What this task involves:
Line by line, please look for the word "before" in the following records, then copy each line you find it in.

Materials provided:

━━━━

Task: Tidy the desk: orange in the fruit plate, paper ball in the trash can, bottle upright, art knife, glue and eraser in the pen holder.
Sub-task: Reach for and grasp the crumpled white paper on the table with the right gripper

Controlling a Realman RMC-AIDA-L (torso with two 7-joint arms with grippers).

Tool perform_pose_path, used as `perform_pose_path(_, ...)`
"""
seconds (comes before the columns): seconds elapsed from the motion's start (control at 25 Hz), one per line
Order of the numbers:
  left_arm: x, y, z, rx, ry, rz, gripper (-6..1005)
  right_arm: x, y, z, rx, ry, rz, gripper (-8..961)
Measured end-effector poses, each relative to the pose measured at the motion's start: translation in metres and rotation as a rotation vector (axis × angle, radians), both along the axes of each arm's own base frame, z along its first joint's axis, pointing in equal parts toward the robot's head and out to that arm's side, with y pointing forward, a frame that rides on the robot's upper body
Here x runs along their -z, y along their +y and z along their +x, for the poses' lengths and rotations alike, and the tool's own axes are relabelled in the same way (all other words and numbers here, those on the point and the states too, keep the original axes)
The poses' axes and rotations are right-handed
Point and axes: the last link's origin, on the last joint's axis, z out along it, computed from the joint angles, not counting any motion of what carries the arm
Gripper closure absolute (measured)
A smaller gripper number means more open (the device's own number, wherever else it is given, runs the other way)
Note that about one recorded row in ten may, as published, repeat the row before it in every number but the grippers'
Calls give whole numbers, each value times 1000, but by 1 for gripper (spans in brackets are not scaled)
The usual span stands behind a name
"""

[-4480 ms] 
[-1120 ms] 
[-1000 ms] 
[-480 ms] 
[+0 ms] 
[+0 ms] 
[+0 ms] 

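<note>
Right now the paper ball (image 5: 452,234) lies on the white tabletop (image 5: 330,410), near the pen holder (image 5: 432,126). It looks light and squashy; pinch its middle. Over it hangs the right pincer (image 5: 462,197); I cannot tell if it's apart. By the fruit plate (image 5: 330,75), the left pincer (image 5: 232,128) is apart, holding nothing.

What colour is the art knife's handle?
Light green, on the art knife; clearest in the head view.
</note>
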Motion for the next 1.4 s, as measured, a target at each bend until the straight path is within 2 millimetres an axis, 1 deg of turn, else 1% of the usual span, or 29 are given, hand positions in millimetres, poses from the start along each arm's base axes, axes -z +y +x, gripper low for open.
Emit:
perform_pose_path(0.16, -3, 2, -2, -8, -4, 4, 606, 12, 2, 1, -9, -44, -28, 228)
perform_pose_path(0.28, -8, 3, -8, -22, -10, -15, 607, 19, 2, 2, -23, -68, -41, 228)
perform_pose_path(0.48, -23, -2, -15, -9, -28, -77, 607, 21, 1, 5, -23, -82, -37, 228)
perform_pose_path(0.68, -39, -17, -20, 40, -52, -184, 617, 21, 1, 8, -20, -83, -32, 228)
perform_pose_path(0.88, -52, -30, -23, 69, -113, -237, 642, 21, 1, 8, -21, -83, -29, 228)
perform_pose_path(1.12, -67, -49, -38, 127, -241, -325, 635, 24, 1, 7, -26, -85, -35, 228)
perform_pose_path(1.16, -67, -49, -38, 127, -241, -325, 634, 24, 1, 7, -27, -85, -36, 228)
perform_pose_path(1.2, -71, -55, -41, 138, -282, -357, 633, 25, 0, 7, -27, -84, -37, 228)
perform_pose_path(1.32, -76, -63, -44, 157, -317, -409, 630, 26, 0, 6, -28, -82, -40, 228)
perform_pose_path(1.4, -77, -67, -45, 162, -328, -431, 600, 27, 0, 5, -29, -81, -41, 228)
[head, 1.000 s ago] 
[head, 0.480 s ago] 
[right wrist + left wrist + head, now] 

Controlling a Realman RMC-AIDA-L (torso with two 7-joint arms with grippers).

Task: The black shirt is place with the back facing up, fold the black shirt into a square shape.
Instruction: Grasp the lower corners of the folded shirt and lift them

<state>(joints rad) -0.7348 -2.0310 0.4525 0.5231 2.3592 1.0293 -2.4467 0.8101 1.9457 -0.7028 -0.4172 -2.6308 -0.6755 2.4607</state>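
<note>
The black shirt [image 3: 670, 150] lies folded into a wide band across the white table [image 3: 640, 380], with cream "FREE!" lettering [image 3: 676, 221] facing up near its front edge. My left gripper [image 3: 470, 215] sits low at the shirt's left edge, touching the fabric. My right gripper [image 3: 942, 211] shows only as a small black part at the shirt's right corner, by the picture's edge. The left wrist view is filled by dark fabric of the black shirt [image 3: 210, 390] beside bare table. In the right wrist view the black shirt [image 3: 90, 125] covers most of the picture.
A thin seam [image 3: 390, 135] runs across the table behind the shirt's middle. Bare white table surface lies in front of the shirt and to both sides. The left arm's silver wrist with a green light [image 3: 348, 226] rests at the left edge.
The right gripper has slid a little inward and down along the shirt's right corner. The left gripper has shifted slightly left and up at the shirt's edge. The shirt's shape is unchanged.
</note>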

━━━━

Solution to the problem:
seconds (comes before the columns): seconds elapsed from the motion's start (control at 25 Hz), one per line
Note that about one recorded row in ten may, as published, repeat the row before it in every number but the grippers'

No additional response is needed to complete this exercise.